Przez kilka lat na tajnego współpracownika był za to rozpracowywany brat K. Tchórzewskiego – Jerzy. – Po paru latach SB, widząc, że nic od niego nie wydobędzie, zaprzestała działań – informuje T. Olko i na dowód pokazuje decyzję o zaniechaniu rozpracowywania J. Tchórzewskiego. Znalazła się w niej informacja, że odmawiał udzielania informacji, ponieważ jego brat był przewodniczącym siedleckiej Solidarności.

Zaangażowany w działalność opozycji

Obaj działacze siedleckiej Solidarności podkreślają zaangażowanie K. Tchórzewskiego w działalność opozycji niepodległościowej. – Pamiętam go z lat 80, może nie działał na „pierwszej linii”, nie rzucał się w oczy, ale niezbitym faktem jest to, że pomagał załatwiać papier, pożyczał swojego poloneza do różnego rodzaju wyjazdów, sam m.in. woził rodzinę do więzionego Marka Białego. Pamiętam, jakie miał kłopoty, kiedy użyczył kolejowego sprzętu do budowy ołtarza na Boże Ciało przy katedrze – opowiada T. Olko. – Jak nie byłem sympatykiem Krzysztofa, tak w tej chwili znam go lepiej i uważam za jednego ze swoich przyjaciół. Jest osobą bardzo uczciwą, słowną – dodaje. Na dowód swoich słów pokazuje m.in. ksero certyfikatu wystawionego przez Agencję Bezpieczeństwa Narodowego o dopuszczeniu K. Tchórzewskiego do informacji niejawnych NATO.
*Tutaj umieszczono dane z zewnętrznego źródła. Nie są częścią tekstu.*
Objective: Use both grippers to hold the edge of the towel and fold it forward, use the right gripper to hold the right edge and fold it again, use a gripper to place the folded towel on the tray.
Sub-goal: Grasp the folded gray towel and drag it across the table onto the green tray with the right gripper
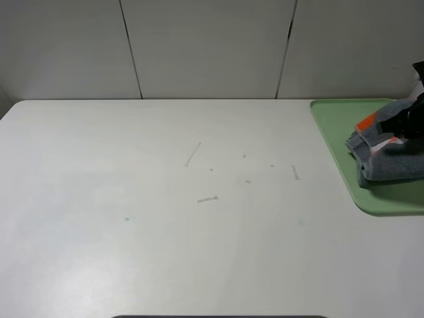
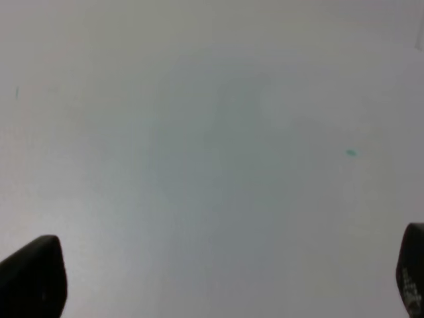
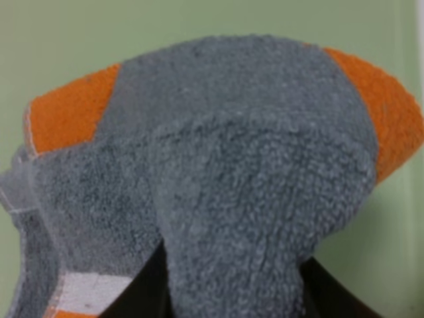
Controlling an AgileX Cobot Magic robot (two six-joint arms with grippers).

– Krzysiek nie mógł być na fali szczytowej ze względu na sprawowaną funkcję, co jednak nie wpływało na jego zaangażowanie chociażby w organizację pierwszej pielgrzymki kolejarzy do Częstochowy – dodaje B. Olszewski, który zajmował się dystrybucją prasy podziemnej. Działacz „S” odnosi się także do dokumentu upublicznionego przez „Gazetę Finansową”. – Nie było kiedyś Agencji Bezpieczeństwa Wewnętrznego, a K. Tchórzewski został pełniącym obowiązki naczelnika działu energetycznego i musiał mieć dostęp do informacji niejawnych. Chodziło o kwestie bezpieczeństwa na kolei, wypadków. Stąd sugestia, że współpracował z SB. Tymczasem jako zwierzchnik musiał mieć tego typu zaświadczenie. Nie wynikało to z żadnego podpisania dokumentu o współpracy – tłumaczy B. Olszewski.

Nie bronić, ale świadczyć prawdę

Skąd zatem sugestie dotyczące rzekomych kontaktów ministra energii ze Służbą Bezpieczeństwa?

– Te pomówienia mogą wynikać z kilku kwestii. Minister energii nadzoruje ważne spółki energetyczne: Lotos, Orlen. To sól w oku grupy osób, która została oderwana od koryta. Będą używali wszelkich środków, żeby daną osobę pomówić. Niestety, jeśli mówimy na kogoś coś złego i dobrego, to wiadomo, że większość ludzi uwierzy w to, co złe – tłumaczy T. Olko. – Po drugie mamy w Siedlcach kilku pieniaczy, a właściwie jednego, który pierwszy uciekł zagranicę, a teraz robi z siebie wielkiego działacza. Jego wrogami są wszyscy, którzy nie chcą potwierdzić jego wersji – uzupełnia. – Jest grupa adwersarzy, którzy zamiast cieszyć się, że mamy kogoś na wysokim stanowisku, osobę wyeksponowaną w skali kraju, odpowiedzialną za niesamowicie strategiczny resort, próbują znaleźć jakieś haki – dodaje B. Olszewski. I podsumowuje: – Nie jesteśmy po to, żeby bronić Krzyśka, bo sam się obroni, ale żeby świadczyć prawdę.